The Tram, which was the point on the green-loop map where the trail went from a dotted line to a solid line, turned out to be a 3-rope deelie which supported a harness in which you were to PULL YOURSELF OVER THE GORGE.

*!*

I mean, I swear, it looked like a movie set, or something. This isn’t something I’d ever come across in real life. Furthermore, it didn’t actually have the /harness/, so we’re left standing there on the EDGE OF A HUGE GORGE, staring down at the water and at this pully setup and going, “No. Frelling. WAY.”

We went back the way we’d come. O.O

By that time we were pretty tired, and were starting to be pretty giggly. We admired scenery on our way back, most especially a very large broken off tree-trunk which twisted, causing Jai to say, “Ooh, twisty,” and then she thought she sounded *very* vacant, and so she said, “Twisty!” even *more* dizzily, and that made us laugh very hard indeed.

And we saw the porcupine again, climbing a different tree, and a spruce hen walked along the path with us for a while, and finally we staggered back to the hotel, and went to ask the Summer Fairy what the hell the deal with the tram was. It turned out that yeah, there was supposed to be a carriage, and also that she thought but didn’t know for sure that the trail on the other side of the big wide footbridge continued off to Places Unknown, and having gotten that information from her, we went away and ate pizza and then went home and collapsed.

Well, no, at least, /I/ didn’t collapse, but this is quite long enough for one entry so I’ll write more about the rest of the day later after we get back from shopping. :)

miles to Rivendell:
Catie: 98.7 (100 *so* *close*!)
Jai: 87.1

4 thoughts on “EIGHT MILE WALK!

  1. I want to go on this walk!

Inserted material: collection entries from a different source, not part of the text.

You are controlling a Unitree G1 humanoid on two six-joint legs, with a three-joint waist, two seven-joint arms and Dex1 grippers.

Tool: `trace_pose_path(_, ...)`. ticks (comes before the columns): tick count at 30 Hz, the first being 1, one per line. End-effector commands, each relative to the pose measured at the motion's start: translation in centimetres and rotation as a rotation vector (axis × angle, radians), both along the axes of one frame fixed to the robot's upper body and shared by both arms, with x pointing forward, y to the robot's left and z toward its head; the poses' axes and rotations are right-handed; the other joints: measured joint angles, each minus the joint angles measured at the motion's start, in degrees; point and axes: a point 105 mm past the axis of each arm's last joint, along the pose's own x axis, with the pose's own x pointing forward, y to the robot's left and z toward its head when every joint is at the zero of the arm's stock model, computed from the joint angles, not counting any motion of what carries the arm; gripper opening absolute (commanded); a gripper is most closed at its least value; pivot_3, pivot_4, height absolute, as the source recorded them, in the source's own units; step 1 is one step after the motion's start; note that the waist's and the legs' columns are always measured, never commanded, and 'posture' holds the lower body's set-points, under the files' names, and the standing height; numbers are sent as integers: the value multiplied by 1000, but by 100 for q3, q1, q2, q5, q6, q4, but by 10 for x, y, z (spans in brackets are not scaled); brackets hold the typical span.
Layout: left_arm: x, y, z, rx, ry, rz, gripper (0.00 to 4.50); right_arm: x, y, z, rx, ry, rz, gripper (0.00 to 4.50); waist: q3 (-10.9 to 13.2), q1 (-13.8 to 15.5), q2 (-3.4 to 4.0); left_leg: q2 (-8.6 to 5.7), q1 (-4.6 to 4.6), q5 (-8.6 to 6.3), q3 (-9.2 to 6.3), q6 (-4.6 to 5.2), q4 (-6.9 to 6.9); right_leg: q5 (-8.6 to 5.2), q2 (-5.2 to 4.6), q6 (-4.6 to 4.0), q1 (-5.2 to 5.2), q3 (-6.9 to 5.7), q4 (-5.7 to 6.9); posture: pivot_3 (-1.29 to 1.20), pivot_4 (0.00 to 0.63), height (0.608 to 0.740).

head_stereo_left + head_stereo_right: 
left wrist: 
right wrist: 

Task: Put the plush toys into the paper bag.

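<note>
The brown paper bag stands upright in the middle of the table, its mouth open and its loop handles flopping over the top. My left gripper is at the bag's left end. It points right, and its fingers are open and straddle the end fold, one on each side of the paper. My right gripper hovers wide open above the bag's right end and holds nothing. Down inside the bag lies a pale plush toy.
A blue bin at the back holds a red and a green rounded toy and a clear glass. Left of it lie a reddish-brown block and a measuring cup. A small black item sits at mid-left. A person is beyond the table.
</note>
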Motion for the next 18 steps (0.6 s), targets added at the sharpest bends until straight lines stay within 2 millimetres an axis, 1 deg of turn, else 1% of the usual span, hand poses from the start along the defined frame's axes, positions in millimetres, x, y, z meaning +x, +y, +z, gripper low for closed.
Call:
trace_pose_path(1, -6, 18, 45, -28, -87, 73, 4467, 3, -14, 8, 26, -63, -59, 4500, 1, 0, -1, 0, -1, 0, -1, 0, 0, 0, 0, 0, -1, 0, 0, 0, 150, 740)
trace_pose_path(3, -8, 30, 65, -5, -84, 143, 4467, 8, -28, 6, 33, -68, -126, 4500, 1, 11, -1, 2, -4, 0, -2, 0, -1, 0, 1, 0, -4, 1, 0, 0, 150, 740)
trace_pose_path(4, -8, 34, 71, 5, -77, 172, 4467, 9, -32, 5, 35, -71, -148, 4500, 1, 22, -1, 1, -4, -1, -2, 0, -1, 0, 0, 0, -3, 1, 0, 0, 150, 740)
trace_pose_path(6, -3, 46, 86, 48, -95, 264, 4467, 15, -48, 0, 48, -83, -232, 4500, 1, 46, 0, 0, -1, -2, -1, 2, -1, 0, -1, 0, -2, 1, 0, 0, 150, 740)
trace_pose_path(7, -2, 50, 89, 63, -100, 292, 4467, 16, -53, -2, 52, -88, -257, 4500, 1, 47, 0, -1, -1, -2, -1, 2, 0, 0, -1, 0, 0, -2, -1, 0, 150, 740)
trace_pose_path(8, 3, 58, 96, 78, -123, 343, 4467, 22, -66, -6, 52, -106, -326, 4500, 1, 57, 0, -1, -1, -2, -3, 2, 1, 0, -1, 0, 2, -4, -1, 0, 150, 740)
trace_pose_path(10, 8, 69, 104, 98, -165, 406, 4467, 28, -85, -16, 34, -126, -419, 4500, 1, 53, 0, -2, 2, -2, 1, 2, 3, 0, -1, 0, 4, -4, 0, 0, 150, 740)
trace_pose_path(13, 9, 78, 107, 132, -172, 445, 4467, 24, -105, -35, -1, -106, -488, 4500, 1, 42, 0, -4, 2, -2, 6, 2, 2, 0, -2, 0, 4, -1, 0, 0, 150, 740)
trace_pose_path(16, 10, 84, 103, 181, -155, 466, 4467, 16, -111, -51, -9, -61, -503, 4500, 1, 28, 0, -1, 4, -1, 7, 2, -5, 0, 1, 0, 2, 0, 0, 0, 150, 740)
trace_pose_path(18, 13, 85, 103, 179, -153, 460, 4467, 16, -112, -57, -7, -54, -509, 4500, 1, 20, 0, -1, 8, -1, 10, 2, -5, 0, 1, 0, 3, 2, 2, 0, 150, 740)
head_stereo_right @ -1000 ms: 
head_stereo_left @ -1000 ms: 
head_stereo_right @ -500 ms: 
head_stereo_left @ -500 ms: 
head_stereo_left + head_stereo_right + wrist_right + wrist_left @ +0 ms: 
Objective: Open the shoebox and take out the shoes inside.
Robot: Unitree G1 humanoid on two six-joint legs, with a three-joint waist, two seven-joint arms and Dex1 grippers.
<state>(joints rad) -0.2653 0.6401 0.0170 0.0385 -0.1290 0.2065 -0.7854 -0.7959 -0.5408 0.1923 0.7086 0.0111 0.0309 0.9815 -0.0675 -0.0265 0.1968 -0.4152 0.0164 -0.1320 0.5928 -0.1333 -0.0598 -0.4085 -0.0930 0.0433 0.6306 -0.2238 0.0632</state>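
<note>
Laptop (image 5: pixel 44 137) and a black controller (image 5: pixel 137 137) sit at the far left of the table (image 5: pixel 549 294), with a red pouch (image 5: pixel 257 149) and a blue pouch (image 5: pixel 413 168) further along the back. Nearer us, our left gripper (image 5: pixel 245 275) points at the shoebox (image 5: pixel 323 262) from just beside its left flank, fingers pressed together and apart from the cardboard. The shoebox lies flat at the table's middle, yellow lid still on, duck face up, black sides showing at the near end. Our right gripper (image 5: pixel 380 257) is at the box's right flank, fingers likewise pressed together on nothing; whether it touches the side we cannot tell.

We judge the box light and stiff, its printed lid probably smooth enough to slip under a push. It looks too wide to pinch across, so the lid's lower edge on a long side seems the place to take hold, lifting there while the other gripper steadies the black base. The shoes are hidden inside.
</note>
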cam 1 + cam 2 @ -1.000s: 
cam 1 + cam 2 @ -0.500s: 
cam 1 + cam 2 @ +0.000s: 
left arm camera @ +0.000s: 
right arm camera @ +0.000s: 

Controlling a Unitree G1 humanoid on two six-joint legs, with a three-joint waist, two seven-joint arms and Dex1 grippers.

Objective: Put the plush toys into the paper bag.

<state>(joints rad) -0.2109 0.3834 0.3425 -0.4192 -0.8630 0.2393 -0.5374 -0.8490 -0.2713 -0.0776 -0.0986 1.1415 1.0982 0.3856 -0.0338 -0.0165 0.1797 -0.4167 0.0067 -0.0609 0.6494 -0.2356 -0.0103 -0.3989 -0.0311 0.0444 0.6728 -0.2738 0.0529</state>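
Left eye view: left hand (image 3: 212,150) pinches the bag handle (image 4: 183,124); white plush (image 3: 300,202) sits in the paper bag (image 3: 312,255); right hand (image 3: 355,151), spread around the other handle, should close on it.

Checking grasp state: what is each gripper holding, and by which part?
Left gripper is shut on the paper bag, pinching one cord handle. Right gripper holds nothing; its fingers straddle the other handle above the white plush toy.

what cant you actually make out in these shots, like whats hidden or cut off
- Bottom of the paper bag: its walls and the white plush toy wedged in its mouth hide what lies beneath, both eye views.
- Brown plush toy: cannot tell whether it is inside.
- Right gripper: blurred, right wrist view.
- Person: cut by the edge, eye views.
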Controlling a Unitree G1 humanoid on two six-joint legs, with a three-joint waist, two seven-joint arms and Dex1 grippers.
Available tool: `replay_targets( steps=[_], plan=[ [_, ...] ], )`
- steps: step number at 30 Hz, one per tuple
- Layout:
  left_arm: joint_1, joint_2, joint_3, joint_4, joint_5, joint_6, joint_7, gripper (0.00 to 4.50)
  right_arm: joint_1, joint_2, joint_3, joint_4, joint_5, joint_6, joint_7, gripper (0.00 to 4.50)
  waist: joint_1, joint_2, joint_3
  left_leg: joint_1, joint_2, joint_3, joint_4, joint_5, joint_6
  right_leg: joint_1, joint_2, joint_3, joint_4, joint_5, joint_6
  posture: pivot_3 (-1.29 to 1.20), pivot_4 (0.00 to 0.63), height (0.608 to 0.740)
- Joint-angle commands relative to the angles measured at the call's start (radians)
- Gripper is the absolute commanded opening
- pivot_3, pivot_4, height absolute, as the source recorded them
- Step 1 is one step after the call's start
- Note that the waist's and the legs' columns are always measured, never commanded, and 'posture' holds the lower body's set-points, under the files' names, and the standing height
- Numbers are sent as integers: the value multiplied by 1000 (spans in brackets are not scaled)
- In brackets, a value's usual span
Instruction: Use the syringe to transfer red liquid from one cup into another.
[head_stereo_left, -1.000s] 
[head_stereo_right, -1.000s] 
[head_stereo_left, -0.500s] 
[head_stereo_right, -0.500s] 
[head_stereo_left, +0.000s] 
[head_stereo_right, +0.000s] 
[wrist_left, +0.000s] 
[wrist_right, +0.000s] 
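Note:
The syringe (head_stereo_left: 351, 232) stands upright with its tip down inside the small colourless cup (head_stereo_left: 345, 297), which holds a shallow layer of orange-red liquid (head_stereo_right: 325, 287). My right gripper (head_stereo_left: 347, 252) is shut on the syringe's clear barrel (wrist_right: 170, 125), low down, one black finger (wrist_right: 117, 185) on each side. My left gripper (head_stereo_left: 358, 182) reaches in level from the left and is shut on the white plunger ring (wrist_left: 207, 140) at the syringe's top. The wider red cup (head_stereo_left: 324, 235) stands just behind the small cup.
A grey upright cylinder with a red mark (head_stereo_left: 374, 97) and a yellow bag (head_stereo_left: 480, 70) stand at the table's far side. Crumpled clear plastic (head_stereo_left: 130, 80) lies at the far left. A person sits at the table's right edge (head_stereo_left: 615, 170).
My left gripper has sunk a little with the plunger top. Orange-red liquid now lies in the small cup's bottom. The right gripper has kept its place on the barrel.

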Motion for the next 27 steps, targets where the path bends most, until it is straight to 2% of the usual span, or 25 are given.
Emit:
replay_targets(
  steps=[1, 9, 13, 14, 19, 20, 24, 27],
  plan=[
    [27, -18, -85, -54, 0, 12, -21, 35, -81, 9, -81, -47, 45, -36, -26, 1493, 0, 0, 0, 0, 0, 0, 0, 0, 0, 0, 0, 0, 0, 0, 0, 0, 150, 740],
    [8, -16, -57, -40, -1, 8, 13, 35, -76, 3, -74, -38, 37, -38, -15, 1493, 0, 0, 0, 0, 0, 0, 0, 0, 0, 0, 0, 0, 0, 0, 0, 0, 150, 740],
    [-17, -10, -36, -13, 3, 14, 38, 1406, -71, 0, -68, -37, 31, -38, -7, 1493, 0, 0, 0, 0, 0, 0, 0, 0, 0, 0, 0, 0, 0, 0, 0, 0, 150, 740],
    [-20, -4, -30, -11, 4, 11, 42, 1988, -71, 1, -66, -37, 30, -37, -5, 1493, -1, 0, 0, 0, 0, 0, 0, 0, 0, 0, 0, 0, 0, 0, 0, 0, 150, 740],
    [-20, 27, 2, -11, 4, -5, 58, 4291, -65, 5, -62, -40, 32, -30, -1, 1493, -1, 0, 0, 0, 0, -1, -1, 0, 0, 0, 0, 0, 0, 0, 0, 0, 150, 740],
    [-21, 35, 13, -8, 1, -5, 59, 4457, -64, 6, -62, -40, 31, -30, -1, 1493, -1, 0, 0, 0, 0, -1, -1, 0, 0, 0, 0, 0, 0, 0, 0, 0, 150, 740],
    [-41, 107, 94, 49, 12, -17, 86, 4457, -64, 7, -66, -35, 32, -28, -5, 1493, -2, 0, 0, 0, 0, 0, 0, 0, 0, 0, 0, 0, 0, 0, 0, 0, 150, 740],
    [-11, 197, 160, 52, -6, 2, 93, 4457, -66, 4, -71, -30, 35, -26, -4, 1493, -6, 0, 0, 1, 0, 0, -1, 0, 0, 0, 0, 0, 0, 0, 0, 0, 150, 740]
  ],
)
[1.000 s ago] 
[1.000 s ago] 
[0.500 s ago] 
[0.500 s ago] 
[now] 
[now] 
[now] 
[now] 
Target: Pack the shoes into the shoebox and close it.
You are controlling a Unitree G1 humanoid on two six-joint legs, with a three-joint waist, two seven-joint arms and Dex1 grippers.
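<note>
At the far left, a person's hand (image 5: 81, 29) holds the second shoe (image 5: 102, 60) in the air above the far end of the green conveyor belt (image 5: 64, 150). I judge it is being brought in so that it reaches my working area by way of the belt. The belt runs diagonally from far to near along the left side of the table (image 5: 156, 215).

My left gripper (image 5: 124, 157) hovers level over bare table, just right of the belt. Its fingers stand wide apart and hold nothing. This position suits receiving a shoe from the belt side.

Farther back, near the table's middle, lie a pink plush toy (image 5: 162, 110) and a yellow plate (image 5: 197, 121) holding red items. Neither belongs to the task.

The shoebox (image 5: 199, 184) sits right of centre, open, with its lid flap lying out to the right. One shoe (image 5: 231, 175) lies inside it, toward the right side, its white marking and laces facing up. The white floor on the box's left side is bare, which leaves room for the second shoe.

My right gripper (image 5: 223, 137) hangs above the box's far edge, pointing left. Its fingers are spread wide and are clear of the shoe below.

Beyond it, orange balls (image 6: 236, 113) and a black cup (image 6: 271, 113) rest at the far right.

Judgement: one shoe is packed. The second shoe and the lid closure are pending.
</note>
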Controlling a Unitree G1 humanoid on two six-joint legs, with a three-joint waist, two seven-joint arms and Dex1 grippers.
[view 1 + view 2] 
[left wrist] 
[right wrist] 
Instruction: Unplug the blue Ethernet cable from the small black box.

Though you may have to stop me from doing unwise things on The Tram. ^_^ Definitely gotta visit AK.

  2. Well, at the /moment/, you can’t do anything on The Tram anyway, because there’s no *carriage* on it.

    However, Jai did say, “Wow, Angie should see this,” when we got to the waterfall. :)

  3. That sounds *so* much fun! There’s a tram like that in Kennicott too…or at least there used to be. I hear they were thinking about putting in a wimpy ol’ bridge.

  4. Lucky! The last time I was in Girdwood to eat pizza, Matt, Jenny, Aaron and I got stuck there for 6 hours because there was a complete and utter volcanic ash blackout that so cheerfully became a whiteout if you turned on headlights. And the pizza was burnt!